■ **ABOUT THIS EXERCISE**:
A complete and exact copy of the entries below is the expected result.

■ **DATA SECTION**:
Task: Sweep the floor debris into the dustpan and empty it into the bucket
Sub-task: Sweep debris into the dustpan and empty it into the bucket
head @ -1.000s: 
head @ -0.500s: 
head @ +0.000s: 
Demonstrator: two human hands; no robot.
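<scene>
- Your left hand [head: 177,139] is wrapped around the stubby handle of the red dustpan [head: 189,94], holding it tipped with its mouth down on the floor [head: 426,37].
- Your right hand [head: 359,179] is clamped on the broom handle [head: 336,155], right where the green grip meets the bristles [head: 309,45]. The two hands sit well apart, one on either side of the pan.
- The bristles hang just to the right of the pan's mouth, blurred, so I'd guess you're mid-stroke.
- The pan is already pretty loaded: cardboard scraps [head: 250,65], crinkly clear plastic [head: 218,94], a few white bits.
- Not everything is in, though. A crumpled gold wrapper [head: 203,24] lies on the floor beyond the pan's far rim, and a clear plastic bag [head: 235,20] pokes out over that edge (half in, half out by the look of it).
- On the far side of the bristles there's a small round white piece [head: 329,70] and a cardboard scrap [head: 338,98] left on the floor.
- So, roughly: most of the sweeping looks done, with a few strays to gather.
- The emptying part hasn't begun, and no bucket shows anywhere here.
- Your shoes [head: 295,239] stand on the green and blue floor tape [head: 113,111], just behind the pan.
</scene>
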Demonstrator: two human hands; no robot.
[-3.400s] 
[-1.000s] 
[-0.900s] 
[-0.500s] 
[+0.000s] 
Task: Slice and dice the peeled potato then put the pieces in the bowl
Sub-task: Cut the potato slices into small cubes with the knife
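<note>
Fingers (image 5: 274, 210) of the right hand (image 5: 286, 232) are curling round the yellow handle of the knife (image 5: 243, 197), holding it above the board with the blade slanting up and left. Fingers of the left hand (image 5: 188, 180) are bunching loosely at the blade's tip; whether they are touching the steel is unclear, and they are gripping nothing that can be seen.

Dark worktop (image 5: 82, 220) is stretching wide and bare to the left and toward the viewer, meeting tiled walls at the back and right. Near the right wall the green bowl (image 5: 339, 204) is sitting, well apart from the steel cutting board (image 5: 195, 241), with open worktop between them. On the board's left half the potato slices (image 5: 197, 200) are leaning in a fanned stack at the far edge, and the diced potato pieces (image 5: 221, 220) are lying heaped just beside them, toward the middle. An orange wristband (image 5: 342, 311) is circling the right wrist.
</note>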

■ **REPLY TO THE EXERCISE**:
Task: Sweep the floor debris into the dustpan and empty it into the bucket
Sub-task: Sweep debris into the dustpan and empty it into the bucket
head @ -1.000s: 
head @ -0.500s: 
head @ +0.000s: 
Demonstrator: two human hands; no robot.
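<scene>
- Your left hand [head: 177,139] is wrapped around the stubby handle of the red dustpan [head: 189,94], holding it tipped with its mouth down on the floor [head: 426,37].
- Your right hand [head: 359,179] is clamped on the broom handle [head: 336,155], right where the green grip meets the bristles [head: 309,45]. The two hands sit well apart, one on either side of the pan.
- The bristles hang just to the right of the pan's mouth, blurred, so I'd guess you're mid-stroke.
- The pan is already pretty loaded: cardboard scraps [head: 250,65], crinkly clear plastic [head: 218,94], a few white bits.
- Not everything is in, though. A crumpled gold wrapper [head: 203,24] lies on the floor beyond the pan's far rim, and a clear plastic bag [head: 235,20] pokes out over that edge (half in, half out by the look of it).
- On the far side of the bristles there's a small round white piece [head: 329,70] and a cardboard scrap [head: 338,98] left on the floor.
- So, roughly: most of the sweeping looks done, with a few strays to gather.
- The emptying part hasn't begun, and no bucket shows anywhere here.
- Your shoes [head: 295,239] stand on the green and blue floor tape [head: 113,111], just behind the pan.
</scene>
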Demonstrator: two human hands; no robot.
[-3.400s] 
[-1.000s] 
[-0.900s] 
[-0.500s] 
[+0.000s] 
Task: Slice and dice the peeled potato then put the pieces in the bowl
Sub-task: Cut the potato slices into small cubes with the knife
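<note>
Fingers (image 5: 274, 210) of the right hand (image 5: 286, 232) are curling round the yellow handle of the knife (image 5: 243, 197), holding it above the board with the blade slanting up and left. Fingers of the left hand (image 5: 188, 180) are bunching loosely at the blade's tip; whether they are touching the steel is unclear, and they are gripping nothing that can be seen.

Dark worktop (image 5: 82, 220) is stretching wide and bare to the left and toward the viewer, meeting tiled walls at the back and right. Near the right wall the green bowl (image 5: 339, 204) is sitting, well apart from the steel cutting board (image 5: 195, 241), with open worktop between them. On the board's left half the potato slices (image 5: 197, 200) are leaning in a fanned stack at the far edge, and the diced potato pieces (image 5: 221, 220) are lying heaped just beside them, toward the middle. An orange wristband (image 5: 342, 311) is circling the right wrist.
</note>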

What was asked now has a complete answer.